**WHAT THE TASK REQUIRES:** Word for word, return every record.

--- WORKING DATA Enclosed Below ---

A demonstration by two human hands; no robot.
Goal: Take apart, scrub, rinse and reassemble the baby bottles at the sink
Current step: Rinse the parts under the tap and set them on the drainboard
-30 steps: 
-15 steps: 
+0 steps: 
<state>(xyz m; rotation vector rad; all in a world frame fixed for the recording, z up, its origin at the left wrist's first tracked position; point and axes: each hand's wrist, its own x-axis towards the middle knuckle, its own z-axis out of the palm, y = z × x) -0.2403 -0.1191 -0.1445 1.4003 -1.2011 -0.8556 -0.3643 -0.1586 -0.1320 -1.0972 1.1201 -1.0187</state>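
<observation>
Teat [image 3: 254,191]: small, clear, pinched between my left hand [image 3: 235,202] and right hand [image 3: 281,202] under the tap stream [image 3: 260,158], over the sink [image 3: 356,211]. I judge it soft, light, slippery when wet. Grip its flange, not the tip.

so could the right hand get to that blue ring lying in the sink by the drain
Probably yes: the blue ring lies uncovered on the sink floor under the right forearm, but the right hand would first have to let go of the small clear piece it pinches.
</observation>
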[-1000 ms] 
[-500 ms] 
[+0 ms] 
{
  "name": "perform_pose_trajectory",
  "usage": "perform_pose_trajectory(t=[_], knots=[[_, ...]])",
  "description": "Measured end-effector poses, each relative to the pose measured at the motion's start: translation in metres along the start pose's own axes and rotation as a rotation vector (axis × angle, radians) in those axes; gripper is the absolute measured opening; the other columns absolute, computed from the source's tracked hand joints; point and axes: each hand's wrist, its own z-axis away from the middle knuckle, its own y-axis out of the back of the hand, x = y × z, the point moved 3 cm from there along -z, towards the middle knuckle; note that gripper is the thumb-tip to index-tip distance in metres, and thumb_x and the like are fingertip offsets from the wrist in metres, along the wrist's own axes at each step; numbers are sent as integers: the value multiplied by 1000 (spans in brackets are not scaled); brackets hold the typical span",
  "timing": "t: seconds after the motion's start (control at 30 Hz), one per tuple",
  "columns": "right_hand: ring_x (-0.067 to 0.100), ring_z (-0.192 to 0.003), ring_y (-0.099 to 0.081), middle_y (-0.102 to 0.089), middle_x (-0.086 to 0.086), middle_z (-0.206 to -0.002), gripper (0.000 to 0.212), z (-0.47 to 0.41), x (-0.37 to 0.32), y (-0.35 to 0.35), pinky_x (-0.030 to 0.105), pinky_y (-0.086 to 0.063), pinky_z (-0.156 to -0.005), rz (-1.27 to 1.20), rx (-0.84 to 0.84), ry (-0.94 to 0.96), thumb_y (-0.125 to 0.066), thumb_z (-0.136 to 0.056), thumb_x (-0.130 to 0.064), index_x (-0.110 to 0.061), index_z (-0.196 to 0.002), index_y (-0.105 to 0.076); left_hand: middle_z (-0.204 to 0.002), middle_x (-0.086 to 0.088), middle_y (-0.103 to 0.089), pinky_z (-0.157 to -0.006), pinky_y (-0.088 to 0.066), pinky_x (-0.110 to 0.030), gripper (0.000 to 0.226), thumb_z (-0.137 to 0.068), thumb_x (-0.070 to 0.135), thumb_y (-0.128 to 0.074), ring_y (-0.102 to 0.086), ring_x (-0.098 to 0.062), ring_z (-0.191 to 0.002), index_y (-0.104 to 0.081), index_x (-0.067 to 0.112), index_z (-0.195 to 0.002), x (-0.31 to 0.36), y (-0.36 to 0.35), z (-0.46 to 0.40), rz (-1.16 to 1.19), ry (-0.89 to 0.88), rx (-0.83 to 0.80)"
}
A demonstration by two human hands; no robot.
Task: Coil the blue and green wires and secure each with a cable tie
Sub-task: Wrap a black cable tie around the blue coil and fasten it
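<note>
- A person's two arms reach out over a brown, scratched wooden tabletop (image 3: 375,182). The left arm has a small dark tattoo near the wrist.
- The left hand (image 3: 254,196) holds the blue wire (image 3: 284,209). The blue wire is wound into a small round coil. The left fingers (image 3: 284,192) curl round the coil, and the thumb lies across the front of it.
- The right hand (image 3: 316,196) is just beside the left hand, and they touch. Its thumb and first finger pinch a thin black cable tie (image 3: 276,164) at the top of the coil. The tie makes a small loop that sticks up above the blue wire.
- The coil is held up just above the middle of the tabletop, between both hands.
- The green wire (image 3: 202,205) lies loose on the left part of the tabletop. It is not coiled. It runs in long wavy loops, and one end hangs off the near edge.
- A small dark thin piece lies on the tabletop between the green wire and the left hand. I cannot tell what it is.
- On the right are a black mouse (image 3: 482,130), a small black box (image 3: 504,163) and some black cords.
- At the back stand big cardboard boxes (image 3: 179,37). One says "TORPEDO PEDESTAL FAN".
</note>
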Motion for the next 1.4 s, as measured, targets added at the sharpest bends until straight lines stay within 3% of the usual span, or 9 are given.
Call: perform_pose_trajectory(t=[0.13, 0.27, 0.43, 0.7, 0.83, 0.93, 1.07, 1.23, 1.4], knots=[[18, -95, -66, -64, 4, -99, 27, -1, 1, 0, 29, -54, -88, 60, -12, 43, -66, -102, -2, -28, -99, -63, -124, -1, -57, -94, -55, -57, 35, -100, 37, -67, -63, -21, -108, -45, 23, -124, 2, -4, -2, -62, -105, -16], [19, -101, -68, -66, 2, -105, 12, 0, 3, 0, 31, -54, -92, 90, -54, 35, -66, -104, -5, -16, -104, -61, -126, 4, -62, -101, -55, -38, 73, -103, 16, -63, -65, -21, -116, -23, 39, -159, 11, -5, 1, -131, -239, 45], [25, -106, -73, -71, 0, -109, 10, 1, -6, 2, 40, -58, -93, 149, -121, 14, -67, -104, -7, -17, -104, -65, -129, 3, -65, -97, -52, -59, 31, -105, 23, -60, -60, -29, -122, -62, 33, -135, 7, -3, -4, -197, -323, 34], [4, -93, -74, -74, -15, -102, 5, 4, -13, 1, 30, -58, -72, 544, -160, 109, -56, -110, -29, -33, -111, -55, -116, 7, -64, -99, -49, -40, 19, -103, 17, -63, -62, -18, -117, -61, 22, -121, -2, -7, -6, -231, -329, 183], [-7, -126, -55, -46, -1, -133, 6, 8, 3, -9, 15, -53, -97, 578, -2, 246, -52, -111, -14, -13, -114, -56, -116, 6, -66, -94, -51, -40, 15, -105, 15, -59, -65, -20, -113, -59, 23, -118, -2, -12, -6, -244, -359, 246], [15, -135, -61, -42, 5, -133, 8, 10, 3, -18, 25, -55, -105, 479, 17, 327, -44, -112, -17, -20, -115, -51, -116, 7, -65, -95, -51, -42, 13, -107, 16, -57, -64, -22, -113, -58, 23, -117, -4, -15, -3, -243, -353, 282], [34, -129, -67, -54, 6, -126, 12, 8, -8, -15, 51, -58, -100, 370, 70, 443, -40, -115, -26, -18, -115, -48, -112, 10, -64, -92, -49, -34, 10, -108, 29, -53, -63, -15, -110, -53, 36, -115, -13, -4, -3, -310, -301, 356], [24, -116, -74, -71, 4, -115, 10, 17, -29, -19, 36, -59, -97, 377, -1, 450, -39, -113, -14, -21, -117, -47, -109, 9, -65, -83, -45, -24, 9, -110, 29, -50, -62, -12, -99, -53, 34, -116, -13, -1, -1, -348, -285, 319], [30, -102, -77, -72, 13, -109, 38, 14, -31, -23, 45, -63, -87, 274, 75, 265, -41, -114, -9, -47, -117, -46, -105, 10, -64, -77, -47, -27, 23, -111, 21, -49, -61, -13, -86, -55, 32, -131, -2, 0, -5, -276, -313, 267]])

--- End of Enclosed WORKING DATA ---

**FINISHED EXERCISE:**
A demonstration by two human hands; no robot.
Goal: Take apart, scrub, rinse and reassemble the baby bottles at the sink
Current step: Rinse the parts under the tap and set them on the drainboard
-30 steps: 
-15 steps: 
+0 steps: 
<state>(xyz m; rotation vector rad; all in a world frame fixed for the recording, z up, its origin at the left wrist's first tracked position; point and axes: each hand's wrist, its own x-axis towards the middle knuckle, its own z-axis out of the palm, y = z × x) -0.2403 -0.1191 -0.1445 1.4003 -1.2011 -0.8556 -0.3643 -0.1586 -0.1320 -1.0972 1.1201 -1.0187</state>
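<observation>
Teat [image 3: 254,191]: small, clear, pinched between my left hand [image 3: 235,202] and right hand [image 3: 281,202] under the tap stream [image 3: 260,158], over the sink [image 3: 356,211]. I judge it soft, light, slippery when wet. Grip its flange, not the tip.

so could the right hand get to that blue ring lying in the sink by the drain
Probably yes: the blue ring lies uncovered on the sink floor under the right forearm, but the right hand would first have to let go of the small clear piece it pinches.
</observation>
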[-1000 ms] 
[-500 ms] 
[+0 ms] 
{
  "name": "perform_pose_trajectory",
  "usage": "perform_pose_trajectory(t=[_], knots=[[_, ...]])",
  "description": "Measured end-effector poses, each relative to the pose measured at the motion's start: translation in metres along the start pose's own axes and rotation as a rotation vector (axis × angle, radians) in those axes; gripper is the absolute measured opening; the other columns absolute, computed from the source's tracked hand joints; point and axes: each hand's wrist, its own z-axis away from the middle knuckle, its own y-axis out of the back of the hand, x = y × z, the point moved 3 cm from there along -z, towards the middle knuckle; note that gripper is the thumb-tip to index-tip distance in metres, and thumb_x and the like are fingertip offsets from the wrist in metres, along the wrist's own axes at each step; numbers are sent as integers: the value multiplied by 1000 (spans in brackets are not scaled); brackets hold the typical span",
  "timing": "t: seconds after the motion's start (control at 30 Hz), one per tuple",
  "columns": "right_hand: ring_x (-0.067 to 0.100), ring_z (-0.192 to 0.003), ring_y (-0.099 to 0.081), middle_y (-0.102 to 0.089), middle_x (-0.086 to 0.086), middle_z (-0.206 to -0.002), gripper (0.000 to 0.212), z (-0.47 to 0.41), x (-0.37 to 0.32), y (-0.35 to 0.35), pinky_x (-0.030 to 0.105), pinky_y (-0.086 to 0.063), pinky_z (-0.156 to -0.005), rz (-1.27 to 1.20), rx (-0.84 to 0.84), ry (-0.94 to 0.96), thumb_y (-0.125 to 0.066), thumb_z (-0.136 to 0.056), thumb_x (-0.130 to 0.064), index_x (-0.110 to 0.061), index_z (-0.196 to 0.002), index_y (-0.105 to 0.076); left_hand: middle_z (-0.204 to 0.002), middle_x (-0.086 to 0.088), middle_y (-0.103 to 0.089), pinky_z (-0.157 to -0.006), pinky_y (-0.088 to 0.066), pinky_x (-0.110 to 0.030), gripper (0.000 to 0.226), thumb_z (-0.137 to 0.068), thumb_x (-0.070 to 0.135), thumb_y (-0.128 to 0.074), ring_y (-0.102 to 0.086), ring_x (-0.098 to 0.062), ring_z (-0.191 to 0.002), index_y (-0.104 to 0.081), index_x (-0.067 to 0.112), index_z (-0.195 to 0.002), x (-0.31 to 0.36), y (-0.36 to 0.35), z (-0.46 to 0.40), rz (-1.16 to 1.19), ry (-0.89 to 0.88), rx (-0.83 to 0.80)"
}
A demonstration by two human hands; no robot.
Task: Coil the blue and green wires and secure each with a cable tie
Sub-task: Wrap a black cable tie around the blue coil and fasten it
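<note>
- A person's two arms reach out over a brown, scratched wooden tabletop (image 3: 375,182). The left arm has a small dark tattoo near the wrist.
- The left hand (image 3: 254,196) holds the blue wire (image 3: 284,209). The blue wire is wound into a small round coil. The left fingers (image 3: 284,192) curl round the coil, and the thumb lies across the front of it.
- The right hand (image 3: 316,196) is just beside the left hand, and they touch. Its thumb and first finger pinch a thin black cable tie (image 3: 276,164) at the top of the coil. The tie makes a small loop that sticks up above the blue wire.
- The coil is held up just above the middle of the tabletop, between both hands.
- The green wire (image 3: 202,205) lies loose on the left part of the tabletop. It is not coiled. It runs in long wavy loops, and one end hangs off the near edge.
- A small dark thin piece lies on the tabletop between the green wire and the left hand. I cannot tell what it is.
- On the right are a black mouse (image 3: 482,130), a small black box (image 3: 504,163) and some black cords.
- At the back stand big cardboard boxes (image 3: 179,37). One says "TORPEDO PEDESTAL FAN".
</note>
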Motion for the next 1.4 s, as measured, targets added at the sharpest bends until straight lines stay within 3% of the usual span, or 9 are given.
Call: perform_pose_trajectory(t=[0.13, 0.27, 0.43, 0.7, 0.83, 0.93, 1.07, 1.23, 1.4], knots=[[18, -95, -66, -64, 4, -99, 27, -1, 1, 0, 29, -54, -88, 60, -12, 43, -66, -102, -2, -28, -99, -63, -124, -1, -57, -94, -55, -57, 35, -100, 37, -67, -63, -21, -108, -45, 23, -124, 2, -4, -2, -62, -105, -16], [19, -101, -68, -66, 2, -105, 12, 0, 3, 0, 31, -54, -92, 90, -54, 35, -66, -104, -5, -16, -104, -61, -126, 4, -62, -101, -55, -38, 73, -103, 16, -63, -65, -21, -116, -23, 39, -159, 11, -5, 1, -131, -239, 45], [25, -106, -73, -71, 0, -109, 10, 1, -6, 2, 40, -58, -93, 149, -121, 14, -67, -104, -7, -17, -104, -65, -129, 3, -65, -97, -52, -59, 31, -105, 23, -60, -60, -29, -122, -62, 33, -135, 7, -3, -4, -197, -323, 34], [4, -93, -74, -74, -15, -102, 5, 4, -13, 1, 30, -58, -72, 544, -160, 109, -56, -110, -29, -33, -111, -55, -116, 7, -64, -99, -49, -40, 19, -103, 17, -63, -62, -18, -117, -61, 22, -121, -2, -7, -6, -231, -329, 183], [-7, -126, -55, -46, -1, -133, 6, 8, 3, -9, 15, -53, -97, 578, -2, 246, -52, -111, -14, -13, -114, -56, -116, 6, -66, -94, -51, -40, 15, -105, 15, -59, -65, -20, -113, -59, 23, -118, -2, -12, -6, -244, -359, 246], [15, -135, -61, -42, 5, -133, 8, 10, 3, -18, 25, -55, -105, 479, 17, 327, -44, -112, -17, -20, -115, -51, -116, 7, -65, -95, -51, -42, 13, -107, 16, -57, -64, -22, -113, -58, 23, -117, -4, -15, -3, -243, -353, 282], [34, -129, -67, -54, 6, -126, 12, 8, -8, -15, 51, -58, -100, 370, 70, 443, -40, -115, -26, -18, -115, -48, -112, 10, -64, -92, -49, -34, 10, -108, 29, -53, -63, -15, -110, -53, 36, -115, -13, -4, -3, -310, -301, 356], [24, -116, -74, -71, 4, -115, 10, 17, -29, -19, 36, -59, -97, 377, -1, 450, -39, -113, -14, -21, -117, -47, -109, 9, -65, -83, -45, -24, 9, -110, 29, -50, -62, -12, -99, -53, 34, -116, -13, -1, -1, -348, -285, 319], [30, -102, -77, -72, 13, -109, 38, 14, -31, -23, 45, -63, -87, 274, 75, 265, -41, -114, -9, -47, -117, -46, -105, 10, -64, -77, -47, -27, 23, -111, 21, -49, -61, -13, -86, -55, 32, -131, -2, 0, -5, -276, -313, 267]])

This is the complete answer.